▸ **Exercise directions**: Retype every entry below without altering anything.

[Excerpts from a dataset]
•••
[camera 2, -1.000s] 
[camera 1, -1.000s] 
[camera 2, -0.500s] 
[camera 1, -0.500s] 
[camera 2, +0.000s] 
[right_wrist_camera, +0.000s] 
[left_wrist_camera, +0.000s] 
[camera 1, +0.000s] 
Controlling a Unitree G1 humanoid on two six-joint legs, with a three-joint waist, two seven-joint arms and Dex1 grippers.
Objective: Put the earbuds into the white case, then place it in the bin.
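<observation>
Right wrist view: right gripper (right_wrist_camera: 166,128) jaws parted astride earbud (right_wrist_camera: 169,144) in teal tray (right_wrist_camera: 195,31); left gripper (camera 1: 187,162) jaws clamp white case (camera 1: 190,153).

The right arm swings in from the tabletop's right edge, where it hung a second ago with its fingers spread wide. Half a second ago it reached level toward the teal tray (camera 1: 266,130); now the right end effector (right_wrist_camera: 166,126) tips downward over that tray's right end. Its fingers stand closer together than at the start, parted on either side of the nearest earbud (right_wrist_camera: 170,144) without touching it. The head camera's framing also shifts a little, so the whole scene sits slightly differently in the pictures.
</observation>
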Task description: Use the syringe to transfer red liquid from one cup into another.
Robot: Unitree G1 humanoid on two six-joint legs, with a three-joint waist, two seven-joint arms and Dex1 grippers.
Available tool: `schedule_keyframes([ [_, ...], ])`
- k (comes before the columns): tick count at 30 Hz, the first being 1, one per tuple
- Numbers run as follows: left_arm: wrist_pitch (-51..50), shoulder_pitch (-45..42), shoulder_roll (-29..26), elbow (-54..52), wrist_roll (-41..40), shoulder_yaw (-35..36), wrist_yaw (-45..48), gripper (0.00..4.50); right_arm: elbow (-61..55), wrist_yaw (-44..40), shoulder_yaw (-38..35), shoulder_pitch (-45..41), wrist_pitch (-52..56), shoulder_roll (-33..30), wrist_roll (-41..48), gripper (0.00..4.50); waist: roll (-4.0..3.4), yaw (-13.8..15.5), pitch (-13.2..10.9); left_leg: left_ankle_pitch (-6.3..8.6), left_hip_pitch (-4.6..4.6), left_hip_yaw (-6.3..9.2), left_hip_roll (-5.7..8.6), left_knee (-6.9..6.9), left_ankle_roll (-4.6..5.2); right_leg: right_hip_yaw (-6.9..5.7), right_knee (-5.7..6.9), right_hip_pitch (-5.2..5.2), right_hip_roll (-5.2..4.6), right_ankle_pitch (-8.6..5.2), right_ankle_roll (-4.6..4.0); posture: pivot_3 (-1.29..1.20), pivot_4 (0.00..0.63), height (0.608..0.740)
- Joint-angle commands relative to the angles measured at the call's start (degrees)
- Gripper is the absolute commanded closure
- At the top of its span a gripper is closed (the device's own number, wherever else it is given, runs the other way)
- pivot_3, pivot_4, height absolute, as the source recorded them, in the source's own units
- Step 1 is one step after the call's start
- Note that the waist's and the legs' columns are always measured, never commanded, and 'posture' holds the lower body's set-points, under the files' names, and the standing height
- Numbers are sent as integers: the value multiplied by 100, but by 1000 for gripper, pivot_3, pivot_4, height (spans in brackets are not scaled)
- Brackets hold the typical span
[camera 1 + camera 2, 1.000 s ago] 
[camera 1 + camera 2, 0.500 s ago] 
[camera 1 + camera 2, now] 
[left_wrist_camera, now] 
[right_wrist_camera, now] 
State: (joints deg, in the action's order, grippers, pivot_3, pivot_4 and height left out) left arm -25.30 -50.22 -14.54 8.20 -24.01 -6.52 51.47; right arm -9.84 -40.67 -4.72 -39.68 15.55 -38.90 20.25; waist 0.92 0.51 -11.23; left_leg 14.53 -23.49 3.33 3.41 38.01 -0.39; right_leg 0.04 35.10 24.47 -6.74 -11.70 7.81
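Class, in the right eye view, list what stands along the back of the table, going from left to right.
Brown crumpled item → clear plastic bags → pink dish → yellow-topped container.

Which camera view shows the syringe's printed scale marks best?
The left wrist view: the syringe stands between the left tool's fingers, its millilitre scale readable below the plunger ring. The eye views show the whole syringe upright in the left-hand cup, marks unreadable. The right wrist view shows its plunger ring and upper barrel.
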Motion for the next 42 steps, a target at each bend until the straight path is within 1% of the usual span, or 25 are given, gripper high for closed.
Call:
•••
▸ **Exercise output**:
[camera 2, -1.000s] 
[camera 1, -1.000s] 
[camera 2, -0.500s] 
[camera 1, -0.500s] 
[camera 2, +0.000s] 
[right_wrist_camera, +0.000s] 
[left_wrist_camera, +0.000s] 
[camera 1, +0.000s] 
Controlling a Unitree G1 humanoid on two six-joint legs, with a three-joint waist, two seven-joint arms and Dex1 grippers.
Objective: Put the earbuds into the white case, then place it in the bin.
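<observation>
Right wrist view: right gripper (right_wrist_camera: 166,128) jaws parted astride earbud (right_wrist_camera: 169,144) in teal tray (right_wrist_camera: 195,31); left gripper (camera 1: 187,162) jaws clamp white case (camera 1: 190,153).

The right arm swings in from the tabletop's right edge, where it hung a second ago with its fingers spread wide. Half a second ago it reached level toward the teal tray (camera 1: 266,130); now the right end effector (right_wrist_camera: 166,126) tips downward over that tray's right end. Its fingers stand closer together than at the start, parted on either side of the nearest earbud (right_wrist_camera: 170,144) without touching it. The head camera's framing also shifts a little, so the whole scene sits slightly differently in the pictures.
</observation>
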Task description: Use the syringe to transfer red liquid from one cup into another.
Robot: Unitree G1 humanoid on two six-joint legs, with a three-joint waist, two seven-joint arms and Dex1 grippers.
Available tool: `schedule_keyframes([ [_, ...], ])`
- k (comes before the columns): tick count at 30 Hz, the first being 1, one per tuple
- Numbers run as follows: left_arm: wrist_pitch (-51..50), shoulder_pitch (-45..42), shoulder_roll (-29..26), elbow (-54..52), wrist_roll (-41..40), shoulder_yaw (-35..36), wrist_yaw (-45..48), gripper (0.00..4.50); right_arm: elbow (-61..55), wrist_yaw (-44..40), shoulder_yaw (-38..35), shoulder_pitch (-45..41), wrist_pitch (-52..56), shoulder_roll (-33..30), wrist_roll (-41..48), gripper (0.00..4.50); waist: roll (-4.0..3.4), yaw (-13.8..15.5), pitch (-13.2..10.9); left_leg: left_ankle_pitch (-6.3..8.6), left_hip_pitch (-4.6..4.6), left_hip_yaw (-6.3..9.2), left_hip_roll (-5.7..8.6), left_knee (-6.9..6.9), left_ankle_roll (-4.6..5.2); right_leg: right_hip_yaw (-6.9..5.7), right_knee (-5.7..6.9), right_hip_pitch (-5.2..5.2), right_hip_roll (-5.2..4.6), right_ankle_pitch (-8.6..5.2), right_ankle_roll (-4.6..4.0); posture: pivot_3 (-1.29..1.20), pivot_4 (0.00..0.63), height (0.608..0.740)
- Joint-angle commands relative to the angles measured at the call's start (degrees)
- Gripper is the absolute commanded closure
- At the top of its span a gripper is closed (the device's own number, wherever else it is given, runs the other way)
- pivot_3, pivot_4, height absolute, as the source recorded them, in the source's own units
- Step 1 is one step after the call's start
- Note that the waist's and the legs' columns are always measured, never commanded, and 'posture' holds the lower body's set-points, under the files' names, and the standing height
- Numbers are sent as integers: the value multiplied by 100, but by 1000 for gripper, pivot_3, pivot_4, height (spans in brackets are not scaled)
- Brackets hold the typical span
[camera 1 + camera 2, 1.000 s ago] 
[camera 1 + camera 2, 0.500 s ago] 
[camera 1 + camera 2, now] 
[left_wrist_camera, now] 
[right_wrist_camera, now] 
State: (joints deg, in the action's order, grippers, pivot_3, pivot_4 and height left out) left arm -25.30 -50.22 -14.54 8.20 -24.01 -6.52 51.47; right arm -9.84 -40.67 -4.72 -39.68 15.55 -38.90 20.25; waist 0.92 0.51 -11.23; left_leg 14.53 -23.49 3.33 3.41 38.01 -0.39; right_leg 0.04 35.10 24.47 -6.74 -11.70 7.81
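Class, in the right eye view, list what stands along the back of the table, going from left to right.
Brown crumpled item → clear plastic bags → pink dish → yellow-topped container.

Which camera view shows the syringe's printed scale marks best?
The left wrist view: the syringe stands between the left tool's fingers, its millilitre scale readable below the plunger ring. The eye views show the whole syringe upright in the left-hand cup, marks unreadable. The right wrist view shows its plunger ring and upper barrel.
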Motion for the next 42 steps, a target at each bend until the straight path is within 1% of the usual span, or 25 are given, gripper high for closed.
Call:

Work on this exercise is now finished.